**Task brief**
Please reproduce the data exactly and omit the pictures.

**Raw data**
§

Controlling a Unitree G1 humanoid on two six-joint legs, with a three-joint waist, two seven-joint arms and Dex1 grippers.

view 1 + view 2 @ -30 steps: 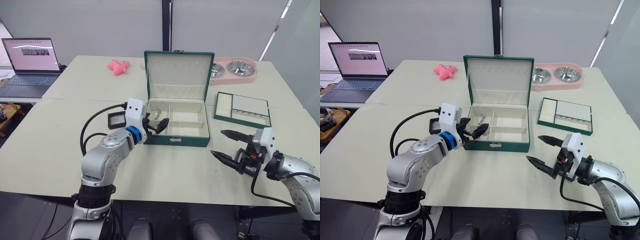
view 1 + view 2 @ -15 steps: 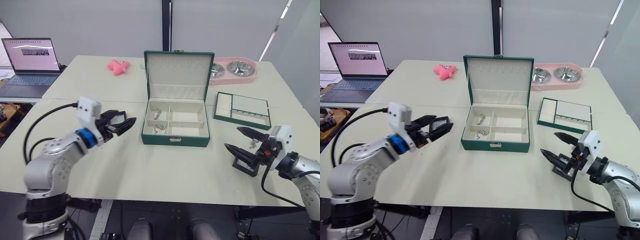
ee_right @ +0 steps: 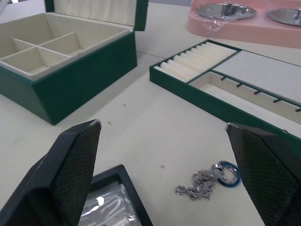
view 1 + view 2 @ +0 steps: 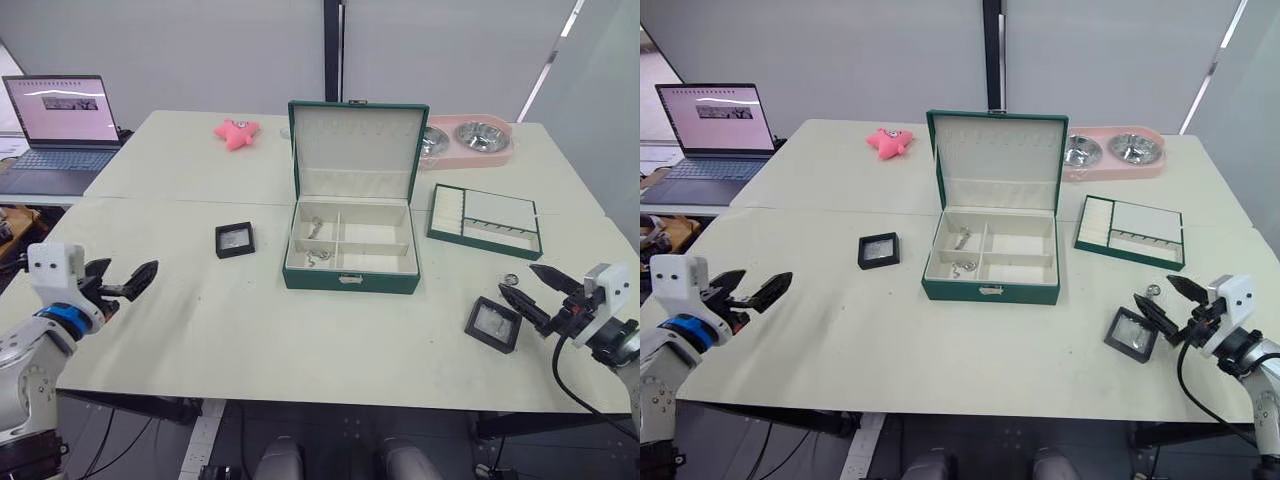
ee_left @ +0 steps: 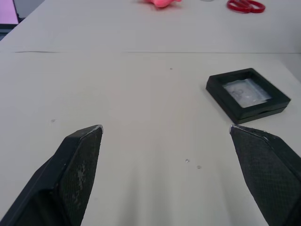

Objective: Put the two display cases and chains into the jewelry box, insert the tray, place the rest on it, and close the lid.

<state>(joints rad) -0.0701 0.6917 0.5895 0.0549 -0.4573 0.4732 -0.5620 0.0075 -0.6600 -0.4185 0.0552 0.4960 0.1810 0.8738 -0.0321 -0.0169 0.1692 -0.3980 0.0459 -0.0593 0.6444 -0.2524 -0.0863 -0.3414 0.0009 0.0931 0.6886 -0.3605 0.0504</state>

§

**Response area**
Controlling a Unitree G1 humanoid on two six-joint legs, with a three-joint waist, two seven-joint arms and Dex1 grippers.

view 1 + view 2 @ -30 steps: 
view 1 + view 2 @ -15 steps: 
ee_right @ +0 steps: 
view 1 + view 2 @ +0 steps: 
ee_left @ +0 steps: 

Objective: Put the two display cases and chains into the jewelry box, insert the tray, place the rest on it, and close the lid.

<state>(joints rad) -0.0701 0.6917 0.5895 0.0549 -0.4573 0.4732 -0.5620 0.0075 -0.6600 -0.4185 0.0552 0.4960 0.1810 0.8738 -0.0321 -0.0169 0.1692 -0.3980 0.0459 -0.0593 0.6444 -0.2524 -0.0863 -0.3414 0.0009 0.0931 0.6886 -0.3605 0.0504</state>

The output contains nothing more.